(Data segment Opens)

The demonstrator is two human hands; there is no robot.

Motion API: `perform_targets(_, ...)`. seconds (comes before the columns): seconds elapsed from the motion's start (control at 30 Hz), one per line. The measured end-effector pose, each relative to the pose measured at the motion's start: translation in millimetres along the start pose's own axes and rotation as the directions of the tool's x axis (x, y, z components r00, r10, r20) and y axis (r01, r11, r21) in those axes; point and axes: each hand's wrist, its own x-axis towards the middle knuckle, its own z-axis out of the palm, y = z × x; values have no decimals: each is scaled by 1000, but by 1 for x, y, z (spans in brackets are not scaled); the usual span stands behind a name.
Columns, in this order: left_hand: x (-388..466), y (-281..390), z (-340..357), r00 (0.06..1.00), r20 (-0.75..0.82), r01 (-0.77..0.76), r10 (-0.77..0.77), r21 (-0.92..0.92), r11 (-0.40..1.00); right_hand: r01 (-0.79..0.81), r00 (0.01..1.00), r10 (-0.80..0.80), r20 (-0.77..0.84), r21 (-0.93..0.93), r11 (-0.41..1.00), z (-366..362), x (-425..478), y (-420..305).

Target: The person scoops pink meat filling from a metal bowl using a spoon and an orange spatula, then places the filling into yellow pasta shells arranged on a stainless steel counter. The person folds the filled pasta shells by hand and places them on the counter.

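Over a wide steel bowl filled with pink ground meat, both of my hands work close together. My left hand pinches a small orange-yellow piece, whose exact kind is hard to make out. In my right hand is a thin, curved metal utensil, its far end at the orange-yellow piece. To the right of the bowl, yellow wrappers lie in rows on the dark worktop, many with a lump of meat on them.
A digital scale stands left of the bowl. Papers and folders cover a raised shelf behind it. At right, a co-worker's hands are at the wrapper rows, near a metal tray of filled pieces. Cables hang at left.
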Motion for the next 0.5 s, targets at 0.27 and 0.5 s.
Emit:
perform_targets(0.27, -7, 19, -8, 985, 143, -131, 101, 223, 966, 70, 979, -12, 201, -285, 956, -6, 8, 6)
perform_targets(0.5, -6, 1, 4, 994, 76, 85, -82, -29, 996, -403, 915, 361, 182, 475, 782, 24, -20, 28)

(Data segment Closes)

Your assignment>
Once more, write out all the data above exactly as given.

The completed task>
The demonstrator is two human hands; there is no robot.

Motion API: `perform_targets(_, ...)`. seconds (comes before the columns): seconds elapsed from the motion's start (control at 30 Hz), one per line. The measured end-effector pose, each relative to the pose measured at the motion's start: translation in millimetres along the start pose's own axes and rotation as the directions of the tool's x axis (x, y, z components r00, r10, r20) and y axis (r01, r11, r21) in those axes; point and axes: each hand's wrist, its own x-axis towards the middle knuckle, its own z-axis out of the palm, y = z × x; values have no decimals: each is scaled by 1000, but by 1 for x, y, z (spans in brackets are not scaled); the usual span stands behind a name.
Columns, in this order: left_hand: x (-388..466), y (-281..390), z (-340..357), r00 (0.06..1.00), r20 (-0.75..0.82), r01 (-0.77..0.76), r10 (-0.77..0.77), r21 (-0.92..0.92), r11 (-0.40..1.00); right_hand: r01 (-0.79..0.81), r00 (0.01..1.00), r10 (-0.80..0.80), r20 (-0.77..0.84), r21 (-0.93..0.93), r11 (-0.41..1.00), z (-366..362), x (-425..478), y (-420..305).

Target: The person scoops pink meat filling from a metal bowl using a spoon and an orange spatula, then places the filling into yellow pasta shells arranged on a stainless steel counter. The person folds the filled pasta shells by hand and places them on the counter.

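Over a wide steel bowl filled with pink ground meat, both of my hands work close together. My left hand pinches a small orange-yellow piece, whose exact kind is hard to make out. In my right hand is a thin, curved metal utensil, its far end at the orange-yellow piece. To the right of the bowl, yellow wrappers lie in rows on the dark worktop, many with a lump of meat on them.
A digital scale stands left of the bowl. Papers and folders cover a raised shelf behind it. At right, a co-worker's hands are at the wrapper rows, near a metal tray of filled pieces. Cables hang at left.
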Motion for the next 0.5 s, targets at 0.27 and 0.5 s.
Emit:
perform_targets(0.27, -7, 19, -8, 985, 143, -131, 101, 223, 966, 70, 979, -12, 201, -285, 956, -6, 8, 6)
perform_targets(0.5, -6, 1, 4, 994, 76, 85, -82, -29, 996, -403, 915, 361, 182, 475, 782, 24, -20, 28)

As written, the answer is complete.